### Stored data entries
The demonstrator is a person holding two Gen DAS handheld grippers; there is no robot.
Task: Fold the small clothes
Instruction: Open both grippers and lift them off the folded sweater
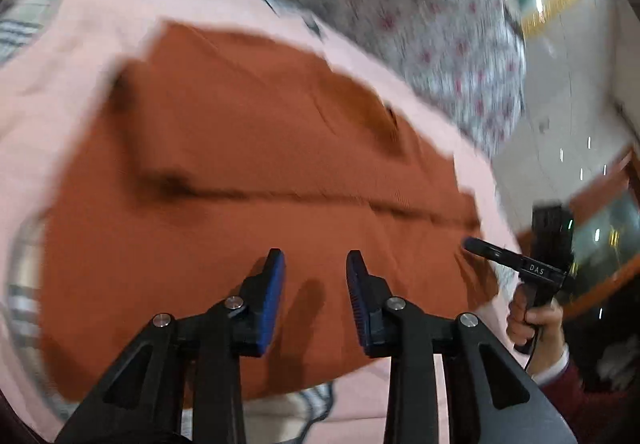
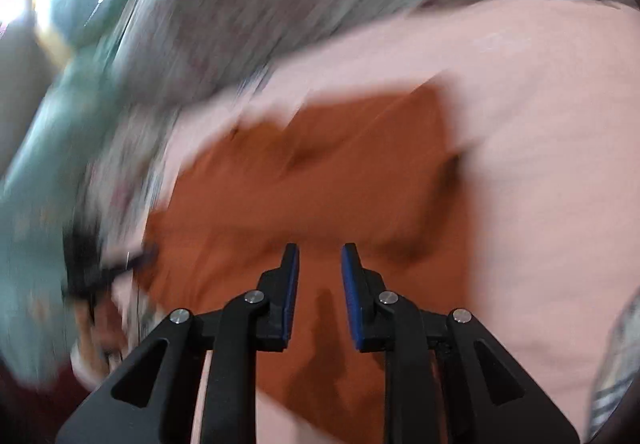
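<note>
Rust-orange garment [image 1: 248, 172], partly folded, lying flat on a pink sheet [image 1: 80, 56] near its right edge. Left gripper [image 1: 316, 264] and right gripper [image 2: 320, 258] poised above the cloth, jaws narrowly parted, nothing between them. Floral bedding [image 1: 440, 28] lies beyond.

Each gripper, the left gripper [image 1: 316, 260] and the right gripper [image 2: 319, 254], has black angular arms with silver round screws and ribbed blue pads [image 1: 272, 304]. The right one, seen from the left wrist, bears white "DAS" lettering. The hand [image 1: 532, 318] shows a white cuff under a maroon sleeve [image 1: 576, 388].
</note>
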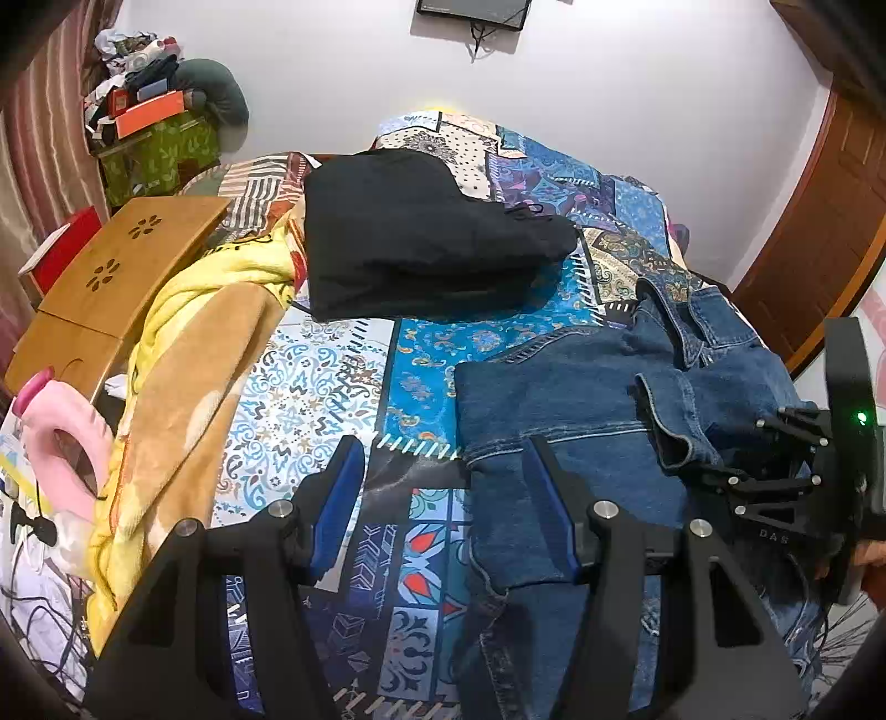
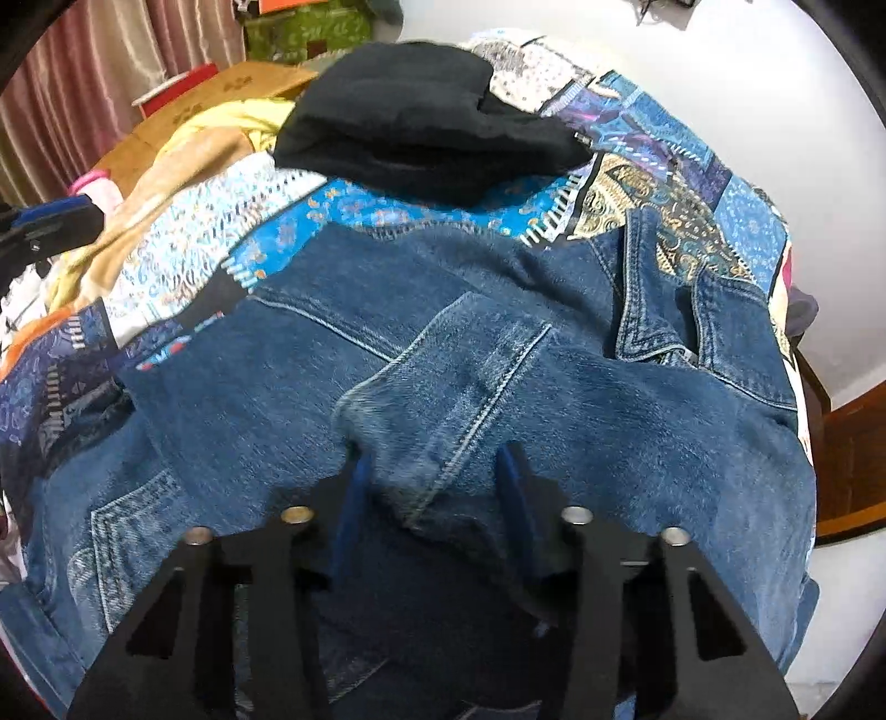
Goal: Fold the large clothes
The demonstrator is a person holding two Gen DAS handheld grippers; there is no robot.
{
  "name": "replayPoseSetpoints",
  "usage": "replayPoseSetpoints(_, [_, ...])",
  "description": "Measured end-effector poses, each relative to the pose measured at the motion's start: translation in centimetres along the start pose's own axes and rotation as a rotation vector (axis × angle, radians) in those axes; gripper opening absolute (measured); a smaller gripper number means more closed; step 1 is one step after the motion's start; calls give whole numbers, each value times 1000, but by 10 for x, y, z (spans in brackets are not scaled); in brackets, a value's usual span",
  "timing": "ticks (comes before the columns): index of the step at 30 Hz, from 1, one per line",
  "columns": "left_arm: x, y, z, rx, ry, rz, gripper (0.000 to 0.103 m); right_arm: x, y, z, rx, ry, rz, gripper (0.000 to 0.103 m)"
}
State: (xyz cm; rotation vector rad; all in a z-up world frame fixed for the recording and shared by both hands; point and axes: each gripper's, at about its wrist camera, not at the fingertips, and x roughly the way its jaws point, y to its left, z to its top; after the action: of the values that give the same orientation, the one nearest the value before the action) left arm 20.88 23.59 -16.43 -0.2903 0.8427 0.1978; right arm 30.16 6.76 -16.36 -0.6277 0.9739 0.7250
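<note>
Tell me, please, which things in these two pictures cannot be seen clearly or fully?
- Left wrist view: the right gripper sits at the frame's edge; its fingertips sink behind denim, so its state is unclear.
- Right wrist view: the denim jacket fills the frame; the right gripper's own body hides its near hem.
- Right wrist view: the black garment is blurred.
- Left wrist view: the wall screen is cut off at the top.

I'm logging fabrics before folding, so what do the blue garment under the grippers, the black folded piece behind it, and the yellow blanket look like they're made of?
Blue garment: denim, going by the faded twill weave and pale contrast stitching along seams.
Black folded piece: soft matte cloth, possibly cotton knit; weave too dark to tell.
Yellow blanket: plush fleece by its fuzzy nap.
</note>
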Motion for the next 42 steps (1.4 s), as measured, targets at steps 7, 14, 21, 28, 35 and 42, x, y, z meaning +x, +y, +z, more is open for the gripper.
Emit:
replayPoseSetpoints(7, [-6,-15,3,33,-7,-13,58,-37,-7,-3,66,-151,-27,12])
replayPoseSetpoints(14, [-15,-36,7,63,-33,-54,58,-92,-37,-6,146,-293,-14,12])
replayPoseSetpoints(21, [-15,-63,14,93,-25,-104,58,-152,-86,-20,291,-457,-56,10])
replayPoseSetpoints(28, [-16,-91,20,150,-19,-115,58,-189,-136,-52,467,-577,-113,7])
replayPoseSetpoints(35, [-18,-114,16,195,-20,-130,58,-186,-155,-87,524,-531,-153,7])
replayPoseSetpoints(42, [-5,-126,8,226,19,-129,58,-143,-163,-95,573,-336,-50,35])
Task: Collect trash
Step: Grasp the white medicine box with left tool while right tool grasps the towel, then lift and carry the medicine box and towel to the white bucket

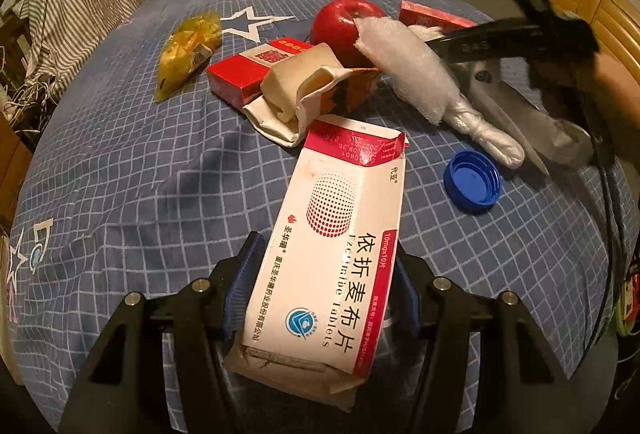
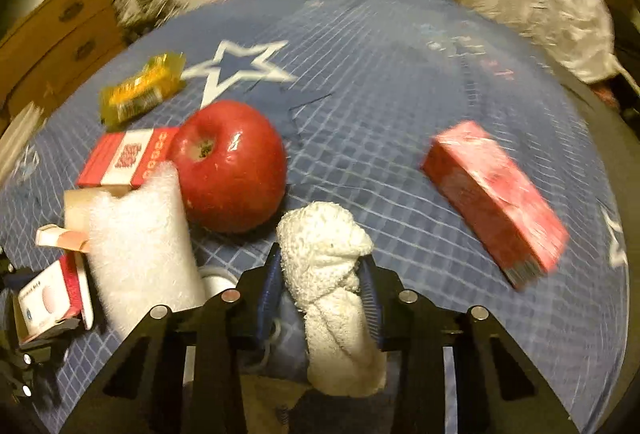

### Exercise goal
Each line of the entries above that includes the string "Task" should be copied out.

### Reply to the exercise
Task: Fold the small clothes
Task: Collect trash

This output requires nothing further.